The European Food Safety Authority (EFSA), one of the European Union’s seven institutions, admitted yesterday in a consultative workshop in Brussels that it was trying to get its house into order. The high profile, web-casted workshop, moderated by British science writer and broadcaster Vivienne Parry, aimed to get feedback on its proposed new policy on independence and scientific decision-making processes. A policy revision was deemed necessary after EFSA had been repeatedly criticised for employing scientists with conflicts of interest so compromising the independence of its risk assessment evaluations. In the workshop’s closing speech, European Commissioner John Dalli indicated that the policy changes were intended to reinforce public trust in EFSA.
While EFSA invited some of its most vocal critics to participate in the workshop, including Corporate Europe Observatory (CEO), Alliance for Natural Health International (ANH-Intl) and Greenpeace, many left the meeting nonplussed.
Dr Robert Verkerk, executive and scientific director of ANH-Intl commented: “I had some hope that this workshop might represent a turning point for EFSA, but like many who asked questions, our concerns were either ignored or neatly side-stepped.”
As the food supply becomes increasingly globalised, there has been an increasing tendency for regulators to harmonise their regulatory approaches, often guided by the principles established through international guidelines and standards developed by the Codex Alimentarius. In 2007, EFSA and the US Food & Drug Administration (FDA) signed a cooperation agreement, so it was no surprise to find an FDA representative among the speakers at the Brussels workshop.
Murray Lumpkin of the FDA divulged the mechanisms used by the US agency in its attempt to prevent distortion by corporate or vested interests. But despite this, there have been ongoing revelations of revolving doors between Big Biotech, Pharma and Food scientists and the FDA.
“The situation in Europe is no different to that in the US,” added Dr Verkerk, “EFSA seems very keen to deal with embarrassing exposures about conflicts of interest, particularly within its working groups. Although a workshop session was dedicated to scientific decision-making, no new light was shed on whether EFSA was prepared to significantly alter its approach to risk analysis. This was especially disappointing given that independent scientists have often said its methodologies produce results that are out of step with the latest scientific knowledge.”

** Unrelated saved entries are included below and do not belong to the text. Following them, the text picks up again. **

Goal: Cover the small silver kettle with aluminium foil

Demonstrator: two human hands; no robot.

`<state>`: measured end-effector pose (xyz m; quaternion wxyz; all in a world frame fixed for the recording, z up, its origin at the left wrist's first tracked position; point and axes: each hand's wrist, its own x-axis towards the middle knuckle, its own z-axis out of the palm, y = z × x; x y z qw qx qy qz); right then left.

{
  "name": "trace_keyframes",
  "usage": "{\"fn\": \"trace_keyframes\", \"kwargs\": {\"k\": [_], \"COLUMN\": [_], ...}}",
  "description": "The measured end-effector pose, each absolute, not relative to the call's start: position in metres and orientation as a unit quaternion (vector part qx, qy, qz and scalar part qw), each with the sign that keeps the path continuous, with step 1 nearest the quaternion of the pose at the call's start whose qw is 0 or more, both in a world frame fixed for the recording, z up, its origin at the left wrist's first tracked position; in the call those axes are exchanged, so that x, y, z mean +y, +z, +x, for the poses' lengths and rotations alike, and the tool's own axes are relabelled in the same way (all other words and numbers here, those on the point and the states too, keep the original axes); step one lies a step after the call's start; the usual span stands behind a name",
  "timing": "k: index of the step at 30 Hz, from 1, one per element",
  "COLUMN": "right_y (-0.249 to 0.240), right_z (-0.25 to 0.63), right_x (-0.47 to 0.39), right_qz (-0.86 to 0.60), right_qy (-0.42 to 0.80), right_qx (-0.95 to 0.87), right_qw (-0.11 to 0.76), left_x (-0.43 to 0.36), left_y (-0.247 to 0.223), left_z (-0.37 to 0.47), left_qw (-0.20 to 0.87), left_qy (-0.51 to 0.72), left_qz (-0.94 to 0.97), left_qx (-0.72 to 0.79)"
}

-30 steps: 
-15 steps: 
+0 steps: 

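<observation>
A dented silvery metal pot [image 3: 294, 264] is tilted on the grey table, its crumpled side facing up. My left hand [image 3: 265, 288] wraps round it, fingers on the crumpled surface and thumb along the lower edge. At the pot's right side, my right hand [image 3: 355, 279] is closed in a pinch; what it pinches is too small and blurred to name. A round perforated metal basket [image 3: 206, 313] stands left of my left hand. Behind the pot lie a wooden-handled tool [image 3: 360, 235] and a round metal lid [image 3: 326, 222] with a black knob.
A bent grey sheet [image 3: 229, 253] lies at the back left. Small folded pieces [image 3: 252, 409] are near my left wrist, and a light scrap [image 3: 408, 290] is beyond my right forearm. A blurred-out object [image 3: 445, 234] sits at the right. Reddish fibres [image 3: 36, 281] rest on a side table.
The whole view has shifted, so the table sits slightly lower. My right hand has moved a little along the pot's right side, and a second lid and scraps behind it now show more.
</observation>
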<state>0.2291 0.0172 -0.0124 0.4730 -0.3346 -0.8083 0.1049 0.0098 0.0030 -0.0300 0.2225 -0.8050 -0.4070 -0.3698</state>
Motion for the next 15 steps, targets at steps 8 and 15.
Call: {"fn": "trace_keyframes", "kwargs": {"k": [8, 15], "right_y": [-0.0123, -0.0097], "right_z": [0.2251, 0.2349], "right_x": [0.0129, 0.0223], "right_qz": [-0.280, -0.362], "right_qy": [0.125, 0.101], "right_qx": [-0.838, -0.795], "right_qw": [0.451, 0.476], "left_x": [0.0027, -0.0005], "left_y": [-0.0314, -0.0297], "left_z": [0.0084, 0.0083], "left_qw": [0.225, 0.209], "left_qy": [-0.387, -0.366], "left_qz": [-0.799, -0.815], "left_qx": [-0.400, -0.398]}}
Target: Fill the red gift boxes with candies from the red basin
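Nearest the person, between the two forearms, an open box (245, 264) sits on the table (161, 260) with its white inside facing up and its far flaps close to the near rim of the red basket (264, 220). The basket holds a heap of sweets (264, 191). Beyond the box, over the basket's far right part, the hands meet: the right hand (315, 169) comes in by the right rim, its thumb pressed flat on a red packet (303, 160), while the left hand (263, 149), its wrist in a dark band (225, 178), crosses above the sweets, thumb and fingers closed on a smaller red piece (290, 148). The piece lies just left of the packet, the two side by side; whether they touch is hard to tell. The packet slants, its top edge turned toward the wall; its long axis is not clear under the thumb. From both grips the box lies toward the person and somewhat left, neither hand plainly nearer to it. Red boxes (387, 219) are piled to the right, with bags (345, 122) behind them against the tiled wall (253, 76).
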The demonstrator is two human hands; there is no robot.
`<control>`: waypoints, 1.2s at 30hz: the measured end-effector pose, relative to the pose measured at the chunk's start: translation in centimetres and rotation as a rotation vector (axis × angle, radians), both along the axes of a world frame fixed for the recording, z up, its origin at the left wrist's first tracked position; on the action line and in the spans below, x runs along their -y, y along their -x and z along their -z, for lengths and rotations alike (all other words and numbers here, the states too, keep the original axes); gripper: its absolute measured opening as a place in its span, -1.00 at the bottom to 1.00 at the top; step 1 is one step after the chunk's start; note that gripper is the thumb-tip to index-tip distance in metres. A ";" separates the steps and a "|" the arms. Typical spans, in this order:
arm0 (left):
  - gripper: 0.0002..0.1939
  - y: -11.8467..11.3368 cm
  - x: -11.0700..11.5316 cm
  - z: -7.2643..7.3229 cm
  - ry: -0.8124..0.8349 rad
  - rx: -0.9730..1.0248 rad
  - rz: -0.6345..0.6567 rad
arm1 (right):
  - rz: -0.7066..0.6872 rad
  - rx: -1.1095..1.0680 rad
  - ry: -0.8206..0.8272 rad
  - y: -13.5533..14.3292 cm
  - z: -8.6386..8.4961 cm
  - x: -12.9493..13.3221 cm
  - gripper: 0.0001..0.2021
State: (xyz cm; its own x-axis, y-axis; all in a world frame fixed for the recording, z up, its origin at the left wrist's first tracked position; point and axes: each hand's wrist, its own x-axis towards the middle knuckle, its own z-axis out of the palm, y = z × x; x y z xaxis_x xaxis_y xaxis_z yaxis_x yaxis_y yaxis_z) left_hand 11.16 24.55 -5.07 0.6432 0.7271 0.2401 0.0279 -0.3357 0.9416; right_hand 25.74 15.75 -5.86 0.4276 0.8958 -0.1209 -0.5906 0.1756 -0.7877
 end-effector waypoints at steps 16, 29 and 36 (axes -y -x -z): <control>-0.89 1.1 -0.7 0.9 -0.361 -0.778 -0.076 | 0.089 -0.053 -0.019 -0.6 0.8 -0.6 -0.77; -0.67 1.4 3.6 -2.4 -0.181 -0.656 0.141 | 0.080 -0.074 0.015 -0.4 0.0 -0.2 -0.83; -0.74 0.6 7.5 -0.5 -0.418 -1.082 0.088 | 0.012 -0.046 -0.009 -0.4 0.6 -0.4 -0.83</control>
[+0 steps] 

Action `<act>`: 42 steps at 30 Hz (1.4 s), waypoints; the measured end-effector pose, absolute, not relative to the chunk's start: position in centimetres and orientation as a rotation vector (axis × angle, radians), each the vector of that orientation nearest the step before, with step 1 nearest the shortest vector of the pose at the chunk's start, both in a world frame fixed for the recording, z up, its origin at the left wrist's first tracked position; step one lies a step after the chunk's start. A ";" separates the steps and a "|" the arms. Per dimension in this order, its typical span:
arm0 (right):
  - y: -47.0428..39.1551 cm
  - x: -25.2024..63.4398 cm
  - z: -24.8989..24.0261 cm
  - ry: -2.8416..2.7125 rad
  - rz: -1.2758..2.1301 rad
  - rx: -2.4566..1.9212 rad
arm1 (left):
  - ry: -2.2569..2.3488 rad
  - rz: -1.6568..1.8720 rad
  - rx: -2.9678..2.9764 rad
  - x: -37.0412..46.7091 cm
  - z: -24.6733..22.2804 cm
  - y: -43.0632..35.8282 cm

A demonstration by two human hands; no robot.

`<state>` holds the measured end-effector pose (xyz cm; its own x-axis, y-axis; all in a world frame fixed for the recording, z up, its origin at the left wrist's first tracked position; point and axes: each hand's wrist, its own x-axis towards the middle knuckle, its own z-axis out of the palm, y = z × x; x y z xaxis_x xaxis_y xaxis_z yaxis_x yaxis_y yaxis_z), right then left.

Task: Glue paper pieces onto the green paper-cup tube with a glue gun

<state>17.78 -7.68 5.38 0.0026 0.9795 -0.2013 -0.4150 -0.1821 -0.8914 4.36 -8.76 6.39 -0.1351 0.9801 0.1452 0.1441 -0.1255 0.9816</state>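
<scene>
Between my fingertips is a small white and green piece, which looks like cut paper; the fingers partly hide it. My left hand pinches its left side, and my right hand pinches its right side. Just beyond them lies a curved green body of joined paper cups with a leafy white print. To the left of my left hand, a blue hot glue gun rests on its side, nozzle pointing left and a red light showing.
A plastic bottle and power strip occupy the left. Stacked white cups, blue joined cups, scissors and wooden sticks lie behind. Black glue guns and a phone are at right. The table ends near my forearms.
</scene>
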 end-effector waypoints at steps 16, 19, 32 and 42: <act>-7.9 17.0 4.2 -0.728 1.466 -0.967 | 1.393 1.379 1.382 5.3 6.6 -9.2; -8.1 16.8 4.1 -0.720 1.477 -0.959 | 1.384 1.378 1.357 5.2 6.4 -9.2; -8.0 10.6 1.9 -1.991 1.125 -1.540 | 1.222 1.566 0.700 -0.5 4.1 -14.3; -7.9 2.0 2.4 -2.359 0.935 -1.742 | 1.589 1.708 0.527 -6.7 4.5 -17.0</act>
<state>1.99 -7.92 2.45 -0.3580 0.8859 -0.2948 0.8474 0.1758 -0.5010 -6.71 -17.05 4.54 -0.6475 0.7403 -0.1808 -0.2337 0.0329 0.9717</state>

ANH-Intl has long argued that risk assessments carried out by EFSA seem to lack objectivity and appear designed primarily to appease the dominant corporate groups within given sectors. Greater transparency and independence relating to EFSA’s work may reduce embarrassment, but without major reform of its approach to risk analysis, a more scientifically rational, level-playing field approach seems doubtful.
ANH-Intl has previously highlighted the contrasting approaches used by different EFSA risk assessment panels. For example, it has ‘green-lighted’ most of the genetically modified crops it has evaluated, while rejecting 95% of the assessed botanical health claims. Another important anomaly is EFSA’s classification of sodium monofluorophosphate as a food supplement, when its intended use is medicinal: the treatment of tooth decay. Similarly, EFSA continues to allow the use of the plasticiser bisphenol A in food contact materials and it has controversially reconfirmed the safety of the artificial sweetener aspartame. It has, however, been obliged to review scientific evidence on health concerns over the sweetener’s use.
Looking forward, Dr Verkerk commented: “We only hope that sustained pressure from concerned citizens, Members of the European Parliament and NGOs across Europe will force EFSA to deal with all areas of its work, and not just those that are politically sensitive, such as conflicts of interest.”